This is a fairly complicated problem to solve analytically. But we can simulate the experiment and arrive at a pretty good estimate using Monte Carlo methods. The following code generates a sample of points where the mid-point of the needle lands from a uniform distribution.
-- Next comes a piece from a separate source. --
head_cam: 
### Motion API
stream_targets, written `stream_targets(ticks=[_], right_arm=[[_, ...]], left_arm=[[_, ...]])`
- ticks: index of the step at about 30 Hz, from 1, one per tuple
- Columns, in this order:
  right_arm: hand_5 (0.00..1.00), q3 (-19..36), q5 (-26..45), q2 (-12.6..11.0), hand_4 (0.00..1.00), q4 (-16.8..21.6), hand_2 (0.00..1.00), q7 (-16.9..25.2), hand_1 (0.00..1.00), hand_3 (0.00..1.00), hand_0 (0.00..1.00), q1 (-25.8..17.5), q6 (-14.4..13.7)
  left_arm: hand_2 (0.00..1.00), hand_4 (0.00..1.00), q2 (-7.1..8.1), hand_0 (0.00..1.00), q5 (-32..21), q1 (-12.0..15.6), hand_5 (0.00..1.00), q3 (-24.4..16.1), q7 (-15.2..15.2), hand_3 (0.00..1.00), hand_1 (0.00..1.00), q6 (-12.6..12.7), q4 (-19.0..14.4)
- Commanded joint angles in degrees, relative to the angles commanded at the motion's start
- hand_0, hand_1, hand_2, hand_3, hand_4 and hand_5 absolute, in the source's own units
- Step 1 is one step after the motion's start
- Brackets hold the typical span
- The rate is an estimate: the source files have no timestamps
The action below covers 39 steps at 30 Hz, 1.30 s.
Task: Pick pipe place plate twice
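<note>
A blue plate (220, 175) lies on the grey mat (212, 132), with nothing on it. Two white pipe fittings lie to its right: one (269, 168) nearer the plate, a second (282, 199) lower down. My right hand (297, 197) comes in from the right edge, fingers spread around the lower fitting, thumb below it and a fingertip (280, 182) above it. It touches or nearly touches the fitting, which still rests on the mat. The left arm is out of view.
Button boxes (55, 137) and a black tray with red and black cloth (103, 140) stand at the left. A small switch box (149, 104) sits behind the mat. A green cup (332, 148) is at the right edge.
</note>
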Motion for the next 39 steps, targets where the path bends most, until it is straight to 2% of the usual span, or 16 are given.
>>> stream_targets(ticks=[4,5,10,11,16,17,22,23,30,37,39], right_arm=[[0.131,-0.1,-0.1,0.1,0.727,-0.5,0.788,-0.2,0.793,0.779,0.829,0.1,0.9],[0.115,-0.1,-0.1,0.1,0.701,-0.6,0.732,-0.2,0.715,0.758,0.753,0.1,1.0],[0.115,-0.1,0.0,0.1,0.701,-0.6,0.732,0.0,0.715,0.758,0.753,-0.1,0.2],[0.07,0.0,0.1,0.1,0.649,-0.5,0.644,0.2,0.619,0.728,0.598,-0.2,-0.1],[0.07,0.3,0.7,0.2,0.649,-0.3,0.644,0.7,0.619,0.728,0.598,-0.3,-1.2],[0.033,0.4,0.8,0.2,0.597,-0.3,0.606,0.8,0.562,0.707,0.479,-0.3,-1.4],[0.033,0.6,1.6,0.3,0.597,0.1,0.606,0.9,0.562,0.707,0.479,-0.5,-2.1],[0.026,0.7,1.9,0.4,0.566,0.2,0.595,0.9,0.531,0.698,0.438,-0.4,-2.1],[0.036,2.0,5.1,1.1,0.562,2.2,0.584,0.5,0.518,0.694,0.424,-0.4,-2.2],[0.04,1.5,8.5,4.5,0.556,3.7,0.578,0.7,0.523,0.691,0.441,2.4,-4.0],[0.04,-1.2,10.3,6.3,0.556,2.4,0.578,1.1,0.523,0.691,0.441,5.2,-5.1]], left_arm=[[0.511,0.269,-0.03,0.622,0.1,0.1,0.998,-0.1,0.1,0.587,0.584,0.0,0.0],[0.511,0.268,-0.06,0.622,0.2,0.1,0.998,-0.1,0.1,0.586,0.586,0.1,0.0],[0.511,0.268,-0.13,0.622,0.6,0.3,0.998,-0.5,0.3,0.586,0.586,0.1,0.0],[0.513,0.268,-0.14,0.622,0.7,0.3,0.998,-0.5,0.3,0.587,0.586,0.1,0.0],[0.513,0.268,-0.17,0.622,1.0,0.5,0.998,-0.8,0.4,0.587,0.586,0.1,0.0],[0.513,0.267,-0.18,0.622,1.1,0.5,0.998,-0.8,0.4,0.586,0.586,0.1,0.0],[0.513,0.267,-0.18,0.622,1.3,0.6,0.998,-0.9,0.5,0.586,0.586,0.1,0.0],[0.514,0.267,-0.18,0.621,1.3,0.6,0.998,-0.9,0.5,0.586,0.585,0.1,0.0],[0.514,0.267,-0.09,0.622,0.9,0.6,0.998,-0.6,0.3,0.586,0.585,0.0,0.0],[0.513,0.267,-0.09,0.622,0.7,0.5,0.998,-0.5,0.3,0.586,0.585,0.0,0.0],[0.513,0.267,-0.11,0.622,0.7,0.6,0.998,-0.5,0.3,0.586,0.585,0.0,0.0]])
It then generates a sample of points denoting the orientation of the needle when it lands (which direction it points to) - from a uniform distribution over the range $[0,2\pi]$ (the range could be restricted to $[0,\pi]$ due to symmetry).
import numpy as np
def mc_probability_needle_on_rug(n=1_000_000, seed=0, L=1.0, R=25.0, room_size=50.0):
"""
Monte Carlo estimate of the probability that a needle of length L,
dropped uniformly at random (uniform midpoint and orientation),
lands entirely on a circular rug of radius R centered in a square room
of side `room_size`.
"""
rng = np.random.default_rng(seed)
# Sample uniform midpoints in the room and orientations in [0, 2π)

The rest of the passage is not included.